冷えたチョコパイ
「冷えたチョコパイがない」と夫がつぶやいた。
私がお昼に食べてしまった。
ファミリーパックの残りのチョコパイを探そうと
膝の上で丸くなっている三毛猫を持ち上げて、
あまりに丸いまま温かくて、もう一度膝にのせる。いかんいかんと思い、三毛猫をもう一度丸いまま持ちあげてソファーでノートパソコンをしている夫のそばにふわりのせる。

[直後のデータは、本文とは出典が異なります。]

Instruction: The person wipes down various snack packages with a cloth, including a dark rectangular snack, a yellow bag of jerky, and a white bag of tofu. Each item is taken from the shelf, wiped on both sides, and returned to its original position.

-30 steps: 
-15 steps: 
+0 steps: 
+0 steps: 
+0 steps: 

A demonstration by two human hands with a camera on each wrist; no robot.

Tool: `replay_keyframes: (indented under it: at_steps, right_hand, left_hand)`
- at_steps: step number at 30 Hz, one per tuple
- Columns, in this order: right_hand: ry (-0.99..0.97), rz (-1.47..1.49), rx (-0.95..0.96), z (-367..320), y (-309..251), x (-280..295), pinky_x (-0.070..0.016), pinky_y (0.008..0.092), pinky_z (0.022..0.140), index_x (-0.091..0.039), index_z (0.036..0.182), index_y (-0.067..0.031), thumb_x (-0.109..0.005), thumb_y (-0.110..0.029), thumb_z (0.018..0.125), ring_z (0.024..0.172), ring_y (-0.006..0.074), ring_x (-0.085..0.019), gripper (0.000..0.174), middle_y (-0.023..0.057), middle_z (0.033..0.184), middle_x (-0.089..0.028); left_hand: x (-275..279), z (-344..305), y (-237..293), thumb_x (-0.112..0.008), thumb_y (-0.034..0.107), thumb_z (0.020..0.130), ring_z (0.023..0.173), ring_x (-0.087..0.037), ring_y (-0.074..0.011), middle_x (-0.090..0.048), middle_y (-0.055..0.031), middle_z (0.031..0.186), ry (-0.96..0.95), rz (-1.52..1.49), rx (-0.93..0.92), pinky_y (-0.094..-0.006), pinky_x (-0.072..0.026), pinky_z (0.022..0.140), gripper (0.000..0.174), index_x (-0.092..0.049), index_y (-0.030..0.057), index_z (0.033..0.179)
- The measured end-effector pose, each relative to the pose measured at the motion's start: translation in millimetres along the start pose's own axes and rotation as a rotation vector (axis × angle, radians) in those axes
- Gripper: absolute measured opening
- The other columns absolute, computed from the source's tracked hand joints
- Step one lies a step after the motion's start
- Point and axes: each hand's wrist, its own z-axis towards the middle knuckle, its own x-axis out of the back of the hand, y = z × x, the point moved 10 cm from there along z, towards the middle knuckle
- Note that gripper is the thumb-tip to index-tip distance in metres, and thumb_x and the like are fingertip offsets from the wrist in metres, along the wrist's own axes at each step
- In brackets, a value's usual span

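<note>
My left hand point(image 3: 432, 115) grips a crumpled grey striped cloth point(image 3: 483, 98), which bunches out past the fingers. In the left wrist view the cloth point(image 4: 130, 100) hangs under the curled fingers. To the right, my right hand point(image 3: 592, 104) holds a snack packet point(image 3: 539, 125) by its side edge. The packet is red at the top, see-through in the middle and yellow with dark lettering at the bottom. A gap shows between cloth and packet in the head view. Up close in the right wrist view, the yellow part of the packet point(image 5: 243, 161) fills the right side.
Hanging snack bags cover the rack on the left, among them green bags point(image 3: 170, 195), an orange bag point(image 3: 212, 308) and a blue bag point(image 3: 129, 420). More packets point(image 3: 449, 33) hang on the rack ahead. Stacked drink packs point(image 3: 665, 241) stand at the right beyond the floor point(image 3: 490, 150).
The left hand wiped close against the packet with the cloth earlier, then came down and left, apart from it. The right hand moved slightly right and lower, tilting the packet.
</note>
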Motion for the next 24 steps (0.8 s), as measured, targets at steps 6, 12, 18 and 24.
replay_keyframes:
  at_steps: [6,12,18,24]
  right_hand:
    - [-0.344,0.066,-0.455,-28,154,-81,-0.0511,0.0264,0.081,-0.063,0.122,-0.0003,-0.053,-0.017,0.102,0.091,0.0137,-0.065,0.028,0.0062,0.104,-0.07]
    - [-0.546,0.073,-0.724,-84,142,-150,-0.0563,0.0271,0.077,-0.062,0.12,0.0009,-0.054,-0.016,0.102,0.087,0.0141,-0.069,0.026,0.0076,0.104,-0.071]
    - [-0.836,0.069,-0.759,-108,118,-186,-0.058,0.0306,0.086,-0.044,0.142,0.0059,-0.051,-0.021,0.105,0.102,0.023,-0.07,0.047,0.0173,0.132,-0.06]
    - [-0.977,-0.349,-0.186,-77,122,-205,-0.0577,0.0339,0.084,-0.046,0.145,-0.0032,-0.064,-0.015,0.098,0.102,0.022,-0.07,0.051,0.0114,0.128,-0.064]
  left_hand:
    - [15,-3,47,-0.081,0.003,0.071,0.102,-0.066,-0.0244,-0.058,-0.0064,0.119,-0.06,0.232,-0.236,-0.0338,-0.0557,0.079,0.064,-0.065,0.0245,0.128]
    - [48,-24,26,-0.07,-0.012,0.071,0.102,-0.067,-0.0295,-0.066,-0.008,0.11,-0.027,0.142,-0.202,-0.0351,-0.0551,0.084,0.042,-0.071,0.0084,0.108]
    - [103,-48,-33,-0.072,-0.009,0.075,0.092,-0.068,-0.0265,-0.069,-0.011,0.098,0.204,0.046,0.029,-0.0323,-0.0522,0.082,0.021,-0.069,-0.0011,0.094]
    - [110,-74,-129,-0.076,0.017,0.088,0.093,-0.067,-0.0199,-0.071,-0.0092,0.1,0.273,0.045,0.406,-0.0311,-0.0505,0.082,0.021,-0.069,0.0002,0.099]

「チョコパイ冷やす?」と聞くと「うん」という。チョコパイをひとつ急速冷凍する。
私は冷たいチョコレートが好きだ。なかでもチョコパイは必ず冷やして食べる。
外側のチョコのコーティングがパリリとして、クリームのところが少しだけ冷えて少しだけ固めになるのがおいしい。トッポとピコラも冷やしてしまう。
三毛猫とテレビを見ていたら、夫が冷凍庫からチョコパイを取り出す音がした。すっかり忘れていた。三毛猫は形状記憶のように、私の膝でまるくなっている。
ふと夫が冷えたチョコパイを好きになっていることに気がついた。

チョコパイの袋を気に入っていた。